**YOUR GOAL:**
Your answer should consist only of the lines below from the one with "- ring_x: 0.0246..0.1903" through the one with "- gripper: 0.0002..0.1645", copied exactly.

+++ DATA SUPPLIED +++

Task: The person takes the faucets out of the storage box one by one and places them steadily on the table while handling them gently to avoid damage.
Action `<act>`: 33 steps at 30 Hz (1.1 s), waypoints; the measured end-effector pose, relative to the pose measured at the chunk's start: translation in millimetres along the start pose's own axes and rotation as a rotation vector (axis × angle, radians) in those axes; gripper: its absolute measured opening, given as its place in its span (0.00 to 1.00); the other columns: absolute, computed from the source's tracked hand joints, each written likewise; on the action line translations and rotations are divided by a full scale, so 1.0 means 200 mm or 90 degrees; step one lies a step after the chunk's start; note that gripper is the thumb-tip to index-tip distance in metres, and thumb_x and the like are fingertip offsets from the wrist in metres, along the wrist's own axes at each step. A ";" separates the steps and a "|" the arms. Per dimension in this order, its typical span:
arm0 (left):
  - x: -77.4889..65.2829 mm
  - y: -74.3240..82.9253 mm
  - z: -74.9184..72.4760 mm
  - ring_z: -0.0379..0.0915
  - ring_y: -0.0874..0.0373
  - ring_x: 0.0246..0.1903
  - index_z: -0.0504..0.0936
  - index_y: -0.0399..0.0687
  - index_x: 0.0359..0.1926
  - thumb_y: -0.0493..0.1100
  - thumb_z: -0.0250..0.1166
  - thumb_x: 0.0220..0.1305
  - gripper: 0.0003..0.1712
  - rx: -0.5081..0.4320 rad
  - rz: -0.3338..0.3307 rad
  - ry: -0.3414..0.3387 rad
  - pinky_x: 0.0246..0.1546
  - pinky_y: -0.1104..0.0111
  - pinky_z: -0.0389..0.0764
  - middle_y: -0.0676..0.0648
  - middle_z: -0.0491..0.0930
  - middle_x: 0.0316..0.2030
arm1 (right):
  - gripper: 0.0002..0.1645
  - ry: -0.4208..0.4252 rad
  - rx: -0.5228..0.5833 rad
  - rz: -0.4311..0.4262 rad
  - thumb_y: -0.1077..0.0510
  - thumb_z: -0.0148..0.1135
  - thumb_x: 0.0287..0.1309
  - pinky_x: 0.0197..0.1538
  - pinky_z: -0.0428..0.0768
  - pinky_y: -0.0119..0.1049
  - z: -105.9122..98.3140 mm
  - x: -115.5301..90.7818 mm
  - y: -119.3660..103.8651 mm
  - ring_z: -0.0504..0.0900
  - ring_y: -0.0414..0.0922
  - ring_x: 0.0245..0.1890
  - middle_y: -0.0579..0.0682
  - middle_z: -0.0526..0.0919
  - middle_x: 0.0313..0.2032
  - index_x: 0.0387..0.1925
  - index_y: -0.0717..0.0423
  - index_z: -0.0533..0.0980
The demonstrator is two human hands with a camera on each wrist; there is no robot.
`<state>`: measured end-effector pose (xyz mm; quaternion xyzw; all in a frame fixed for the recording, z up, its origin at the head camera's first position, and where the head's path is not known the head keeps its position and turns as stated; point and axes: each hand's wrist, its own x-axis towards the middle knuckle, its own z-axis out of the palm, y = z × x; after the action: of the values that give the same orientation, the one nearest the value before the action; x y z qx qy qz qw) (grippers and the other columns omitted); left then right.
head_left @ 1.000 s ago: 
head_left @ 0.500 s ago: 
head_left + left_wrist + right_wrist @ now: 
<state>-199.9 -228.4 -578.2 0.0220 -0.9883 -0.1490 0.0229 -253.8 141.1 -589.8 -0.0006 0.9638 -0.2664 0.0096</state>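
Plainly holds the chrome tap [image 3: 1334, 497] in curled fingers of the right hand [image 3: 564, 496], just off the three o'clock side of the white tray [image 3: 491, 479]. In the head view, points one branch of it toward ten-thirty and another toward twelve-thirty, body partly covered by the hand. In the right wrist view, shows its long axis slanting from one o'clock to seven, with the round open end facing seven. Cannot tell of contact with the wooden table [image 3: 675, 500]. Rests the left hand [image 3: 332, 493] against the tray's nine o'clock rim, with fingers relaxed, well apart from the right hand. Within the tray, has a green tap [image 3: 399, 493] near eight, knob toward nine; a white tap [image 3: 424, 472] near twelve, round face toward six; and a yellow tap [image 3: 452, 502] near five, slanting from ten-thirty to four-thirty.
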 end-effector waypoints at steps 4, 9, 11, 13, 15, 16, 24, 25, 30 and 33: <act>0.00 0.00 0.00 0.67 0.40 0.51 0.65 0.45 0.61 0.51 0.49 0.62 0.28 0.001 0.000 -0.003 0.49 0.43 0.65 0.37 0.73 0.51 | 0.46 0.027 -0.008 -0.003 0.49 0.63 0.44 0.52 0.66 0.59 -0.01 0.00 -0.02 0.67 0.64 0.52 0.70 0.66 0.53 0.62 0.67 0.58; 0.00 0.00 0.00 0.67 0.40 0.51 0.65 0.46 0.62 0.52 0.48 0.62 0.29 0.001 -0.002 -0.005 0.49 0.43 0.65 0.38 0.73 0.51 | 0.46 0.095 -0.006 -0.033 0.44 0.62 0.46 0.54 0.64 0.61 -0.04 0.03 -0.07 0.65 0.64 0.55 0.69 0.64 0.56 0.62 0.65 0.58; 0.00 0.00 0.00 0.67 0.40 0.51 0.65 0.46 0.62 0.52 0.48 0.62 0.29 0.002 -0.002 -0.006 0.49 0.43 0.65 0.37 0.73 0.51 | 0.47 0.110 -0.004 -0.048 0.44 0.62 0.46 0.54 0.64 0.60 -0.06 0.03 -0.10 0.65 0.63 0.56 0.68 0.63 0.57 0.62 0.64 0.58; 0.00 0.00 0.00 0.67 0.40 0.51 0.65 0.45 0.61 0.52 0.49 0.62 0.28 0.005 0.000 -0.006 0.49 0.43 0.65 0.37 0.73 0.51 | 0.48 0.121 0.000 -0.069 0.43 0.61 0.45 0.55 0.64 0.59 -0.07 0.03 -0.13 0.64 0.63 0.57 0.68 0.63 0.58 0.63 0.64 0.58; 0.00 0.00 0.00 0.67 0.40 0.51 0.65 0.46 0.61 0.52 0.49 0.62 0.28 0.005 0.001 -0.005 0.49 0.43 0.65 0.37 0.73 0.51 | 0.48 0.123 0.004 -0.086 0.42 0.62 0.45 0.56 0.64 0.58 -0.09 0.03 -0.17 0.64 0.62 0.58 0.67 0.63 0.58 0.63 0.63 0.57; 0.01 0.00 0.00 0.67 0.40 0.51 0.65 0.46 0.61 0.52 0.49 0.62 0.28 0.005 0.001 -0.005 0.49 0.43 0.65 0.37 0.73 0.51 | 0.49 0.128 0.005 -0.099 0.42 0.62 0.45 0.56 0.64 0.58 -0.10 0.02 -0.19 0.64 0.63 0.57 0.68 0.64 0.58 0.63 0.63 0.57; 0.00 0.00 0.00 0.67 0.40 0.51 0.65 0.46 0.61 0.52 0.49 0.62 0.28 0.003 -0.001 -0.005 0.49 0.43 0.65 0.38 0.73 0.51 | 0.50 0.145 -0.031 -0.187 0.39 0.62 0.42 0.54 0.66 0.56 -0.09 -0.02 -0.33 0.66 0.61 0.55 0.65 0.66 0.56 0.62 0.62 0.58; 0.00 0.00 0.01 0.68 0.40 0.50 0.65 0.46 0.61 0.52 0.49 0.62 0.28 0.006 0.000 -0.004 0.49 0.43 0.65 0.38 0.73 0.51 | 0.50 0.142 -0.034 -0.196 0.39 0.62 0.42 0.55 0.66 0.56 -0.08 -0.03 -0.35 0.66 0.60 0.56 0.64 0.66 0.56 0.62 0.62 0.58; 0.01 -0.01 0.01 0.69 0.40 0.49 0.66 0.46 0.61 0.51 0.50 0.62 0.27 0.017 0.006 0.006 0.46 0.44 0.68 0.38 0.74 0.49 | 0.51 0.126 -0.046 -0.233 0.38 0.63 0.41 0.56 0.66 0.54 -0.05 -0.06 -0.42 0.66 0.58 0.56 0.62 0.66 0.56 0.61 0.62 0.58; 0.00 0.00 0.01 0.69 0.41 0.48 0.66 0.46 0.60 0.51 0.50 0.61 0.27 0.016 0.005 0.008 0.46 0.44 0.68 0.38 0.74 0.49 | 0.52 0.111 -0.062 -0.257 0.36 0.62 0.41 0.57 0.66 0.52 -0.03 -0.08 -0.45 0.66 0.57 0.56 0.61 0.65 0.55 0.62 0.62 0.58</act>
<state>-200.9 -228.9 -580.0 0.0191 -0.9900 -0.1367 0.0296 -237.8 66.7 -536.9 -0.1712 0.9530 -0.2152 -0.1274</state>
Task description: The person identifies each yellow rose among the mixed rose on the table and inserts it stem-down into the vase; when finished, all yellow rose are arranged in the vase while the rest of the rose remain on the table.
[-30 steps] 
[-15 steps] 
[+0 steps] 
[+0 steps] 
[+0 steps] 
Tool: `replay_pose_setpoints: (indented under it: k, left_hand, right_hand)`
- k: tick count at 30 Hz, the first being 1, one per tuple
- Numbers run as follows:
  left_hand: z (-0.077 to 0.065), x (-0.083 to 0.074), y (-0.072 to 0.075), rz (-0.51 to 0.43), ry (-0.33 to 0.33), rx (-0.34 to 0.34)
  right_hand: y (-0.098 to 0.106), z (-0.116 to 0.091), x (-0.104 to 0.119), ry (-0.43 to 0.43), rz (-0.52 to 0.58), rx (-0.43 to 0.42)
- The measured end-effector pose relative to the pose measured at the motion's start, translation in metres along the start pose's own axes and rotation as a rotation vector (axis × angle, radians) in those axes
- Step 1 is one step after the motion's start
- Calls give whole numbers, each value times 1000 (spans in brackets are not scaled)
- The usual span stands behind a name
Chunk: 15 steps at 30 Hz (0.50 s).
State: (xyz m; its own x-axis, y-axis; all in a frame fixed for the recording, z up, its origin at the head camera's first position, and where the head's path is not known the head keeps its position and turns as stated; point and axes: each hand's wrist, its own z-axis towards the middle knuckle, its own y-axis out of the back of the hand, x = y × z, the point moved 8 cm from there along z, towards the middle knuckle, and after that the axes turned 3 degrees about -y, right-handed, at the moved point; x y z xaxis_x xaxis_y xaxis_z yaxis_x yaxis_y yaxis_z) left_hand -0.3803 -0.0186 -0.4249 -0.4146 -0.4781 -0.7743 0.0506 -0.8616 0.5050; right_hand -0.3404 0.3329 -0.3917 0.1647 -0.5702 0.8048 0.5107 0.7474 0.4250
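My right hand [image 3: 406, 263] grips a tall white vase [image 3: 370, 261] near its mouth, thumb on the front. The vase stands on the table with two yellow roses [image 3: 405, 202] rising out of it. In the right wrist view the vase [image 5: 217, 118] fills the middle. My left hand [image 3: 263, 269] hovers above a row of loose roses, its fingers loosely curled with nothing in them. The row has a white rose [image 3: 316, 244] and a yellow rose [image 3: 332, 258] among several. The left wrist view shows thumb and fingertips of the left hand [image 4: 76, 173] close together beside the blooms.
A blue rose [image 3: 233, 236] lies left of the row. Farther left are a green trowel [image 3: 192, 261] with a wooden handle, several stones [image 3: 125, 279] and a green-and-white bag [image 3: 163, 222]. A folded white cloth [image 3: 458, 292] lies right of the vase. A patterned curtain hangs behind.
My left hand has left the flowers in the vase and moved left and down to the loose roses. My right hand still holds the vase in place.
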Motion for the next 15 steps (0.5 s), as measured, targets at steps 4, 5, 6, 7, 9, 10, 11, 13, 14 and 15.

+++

**RESULT BELOW:**
  - ring_x: 0.0246..0.1903
  - index_z: -0.0504..0.0936
  - index_y: -0.0399..0.0687
  - index_x: 0.0359..0.1926
  - thumb_y: -0.0493..0.1100
  - thumb_z: -0.0250..0.1166
  - thumb_x: 0.0220..0.1305
  - gripper: 0.0003..0.1712
  - rx: -0.5081..0.4320 rad
  - rz: -0.3338..0.3307 rad
  - ry: -0.3414..0.3387 rad
  - pinky_x: 0.0246..0.1546
  - pinky_y: -0.1104..0.0111
  - pinky_z: -0.0389..0.0764
  - middle_y: -0.0676..0.0648
  - middle_z: -0.0491..0.0930
  - middle_x: 0.0316..0.2030
arm1 (right):
  - gripper: 0.0002..0.1645

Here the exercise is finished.